Concept chef – Recette de base de la révolution positive

Difficulté : délicat
Temps de préparation : plusieurs mois, voire des années
Temps de cuisson : 3-5 semaines

Avant de préparer cette recette, vérifiez que c’est bien une révolution que vous cherchez à concocter. D’autres recettes, en effet, partagent quelques-uns des éléments de la révolution : de cuisson rapide, sautée à feu vif et à découvert, la révolte a un goût très intense, mais produit des résultats moins durables et risque de vous laisser sur votre faim. Si vous n’aimez pas le gaspillage, le réformisme vous permettra de rehausser le goût de votre préparation de la veille en y ajoutant des aromates et quelques produits frais, avec une cuisson au pot au feu tout en douceur. Adapté à la plupart des palais, il est plus rassasiant… pourvu que votre recette d’origine soit riche et équilibrée ! Veillez surtout à ce que ses ingrédients ne soient pas périmés : autrement, il devient très indigeste.
Contrairement à l’idée reçue selon laquelle « trop de cuisiniers gâtent la sauce », la recette de la révolution positive est forcément collective. Tous ses ingrédients doivent être considérés dans ses dimensions individuelle et fédérative.
Comme toute recette de base, la préparation de la révolution positive a une infinité de variantes. À vous de l’enrichir et de l’adapter selon vos envies, vos moyens et vos besoins. Surveillez bien les ingrédients tout au long du processus : ils brûlent facilement, pouvant engendrer des externalités négatives.

Ingrédients

Pour la révolution :

•    1 contexte prérévolutionnaire
•    1 prise de conscience
•    1 remise en question personnelle et 1 volonté de cohérence
•    4-6 portions d’idéaux : justice sociale et économique, solidarité, partage, coopération…
•    1 projet de transformation sociétale
•    1 dose d’innovation capable de modifier l’ordre social établi
•    1 plan d’action pour renverser les institutions en place
•    Des mesures pour bâtir de nouvelles institutions et pour les protéger
•    1 système de partage équitable des moyens de production et de ses fruits
•    1 système fiable et accessible de partage d’informations indépendantes
•    Des mesures d’empowerment pour les citoyens
•    2 grandes doses de créativité et d’intelligence collective
•    1 pincée d’humour (pour servir)

Pour sa dimension positive :

•    1 définition claire du résultat favorable
•    2 portions de réalisme et de sens pratique
•    Des exemples de réalisations réussies (à volonté)

Réalisation

Le secret d’une révolution positive réside aussi bien dans la qualité de ses ingrédients et son mode de préparation que dans ses objectifs. Pour parvenir à un résultat favorable, prenez soin de les définir précisément. Dans un bol, laissez fermenter la veille les objectifs de votre choix jusqu’à l’obtention d’une définition claire. En arroser généreusement tous les ingrédients de votre préparation, afin qu’ils en prennent l’essence.

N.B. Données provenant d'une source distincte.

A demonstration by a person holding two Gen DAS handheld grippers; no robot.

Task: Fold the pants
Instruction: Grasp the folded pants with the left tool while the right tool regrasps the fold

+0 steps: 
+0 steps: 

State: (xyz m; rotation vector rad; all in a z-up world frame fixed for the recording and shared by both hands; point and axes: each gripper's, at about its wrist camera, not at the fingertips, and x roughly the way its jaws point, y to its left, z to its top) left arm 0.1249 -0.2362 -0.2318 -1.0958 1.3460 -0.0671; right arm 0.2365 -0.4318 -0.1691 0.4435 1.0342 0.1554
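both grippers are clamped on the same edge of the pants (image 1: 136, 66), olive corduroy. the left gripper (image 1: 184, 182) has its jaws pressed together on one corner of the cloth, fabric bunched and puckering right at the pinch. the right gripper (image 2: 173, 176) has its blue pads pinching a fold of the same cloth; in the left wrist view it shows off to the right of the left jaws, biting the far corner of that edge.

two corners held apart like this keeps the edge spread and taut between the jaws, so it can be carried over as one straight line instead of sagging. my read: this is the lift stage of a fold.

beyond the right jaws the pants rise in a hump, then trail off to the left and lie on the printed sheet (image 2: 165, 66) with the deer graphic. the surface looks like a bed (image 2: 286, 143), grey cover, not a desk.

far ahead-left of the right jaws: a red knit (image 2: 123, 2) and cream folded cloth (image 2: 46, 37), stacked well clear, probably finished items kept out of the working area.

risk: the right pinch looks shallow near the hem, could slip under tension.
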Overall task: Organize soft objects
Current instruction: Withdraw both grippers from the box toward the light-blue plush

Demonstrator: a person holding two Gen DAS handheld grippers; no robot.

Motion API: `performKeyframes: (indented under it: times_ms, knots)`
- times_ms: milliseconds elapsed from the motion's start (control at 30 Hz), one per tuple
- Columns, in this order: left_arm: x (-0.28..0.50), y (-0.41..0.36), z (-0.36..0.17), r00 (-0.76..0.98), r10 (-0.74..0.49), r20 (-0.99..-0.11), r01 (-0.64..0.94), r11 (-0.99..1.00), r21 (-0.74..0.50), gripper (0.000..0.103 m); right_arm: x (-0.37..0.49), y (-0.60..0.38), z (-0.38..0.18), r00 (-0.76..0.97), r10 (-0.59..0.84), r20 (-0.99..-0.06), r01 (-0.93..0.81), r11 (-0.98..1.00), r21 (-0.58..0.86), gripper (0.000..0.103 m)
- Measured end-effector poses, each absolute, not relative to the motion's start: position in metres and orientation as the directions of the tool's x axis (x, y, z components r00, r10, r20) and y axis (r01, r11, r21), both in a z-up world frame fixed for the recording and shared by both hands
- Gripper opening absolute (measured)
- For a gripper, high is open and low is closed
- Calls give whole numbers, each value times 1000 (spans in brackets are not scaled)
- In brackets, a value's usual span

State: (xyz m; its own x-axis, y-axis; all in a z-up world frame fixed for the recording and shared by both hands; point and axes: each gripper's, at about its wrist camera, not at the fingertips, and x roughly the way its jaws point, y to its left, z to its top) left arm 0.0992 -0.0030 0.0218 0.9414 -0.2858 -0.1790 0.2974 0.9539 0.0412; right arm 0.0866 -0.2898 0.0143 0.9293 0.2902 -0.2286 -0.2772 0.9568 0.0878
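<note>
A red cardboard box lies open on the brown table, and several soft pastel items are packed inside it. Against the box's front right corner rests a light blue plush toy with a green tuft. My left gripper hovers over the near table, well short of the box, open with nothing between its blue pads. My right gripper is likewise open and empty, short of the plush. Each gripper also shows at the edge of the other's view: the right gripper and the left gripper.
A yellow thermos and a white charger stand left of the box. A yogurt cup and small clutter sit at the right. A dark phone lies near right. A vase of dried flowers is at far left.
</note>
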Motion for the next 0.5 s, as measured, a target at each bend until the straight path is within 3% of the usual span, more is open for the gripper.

Pour préparer le lit de votre recette, sélectionnez les zestes prérévolutionnaires de votre contexte (crise institutionnelle, tensions religieuses, inégalités, violence économique, élites déconnectées, absence d’espoir et de perspectives..) et disposez-les soigneusement dans un plat à four.

Saupoudrez généreusement de votre prise de conscience, ajoutez la remise en question personnelle et la volonté de cohérence et enfournez pendant une semaine. Vous obtiendrez une couche épaisse et fondante.

À la sortie du four, ajoutez 4-6 portions d’idéaux (justice sociale et économique, solidarité, partage, coopération, altruisme…) et recouvrez d’un grand projet de transformation sociétale. Il convient d’utiliser un projet de taille, capable de conceptualiser le nouveau système définit dans vos objectifs. Versez quelques exemples de réalisations réussies, deux portions de réalisme et de sens pratique et faites cuire de 2 à 4 semaines jusqu’à ce que votre projet soit bien saisi et qu’il commence à devenir transparent.

Préparez la sauce. Faites fondre votre plan d’action dans une (ou plusieurs) doses d’innovation (technologique, de gouvernance, de « business model »…) jusqu’à ce que l’ordre établi commence à se colorer. Augmentez le feu et ajoutez en remuant les mesures pour bâtir de nouvelles institutions, en prenant soin qu’elles ne brûlent pas. Hors du feu, ajoutez les mesures pour protéger vos institutions et les trois systèmes de partage : d’informations indépendantes, de moyens de production et de ses fruits. Mélangez bien pour qu’il n’y ait pas de grumeaux. Parsemez de mesures d’empowerment, ajoutez la créativité et l’intelligence collective. Pour en mettre plein les papilles, saupoudrez d’enthousiasme et d’illusion.

Versez la sauce sur votre préparation et servez aussitôt avec une pincée d’humour, avant que le projet sociétal ne ramollisse.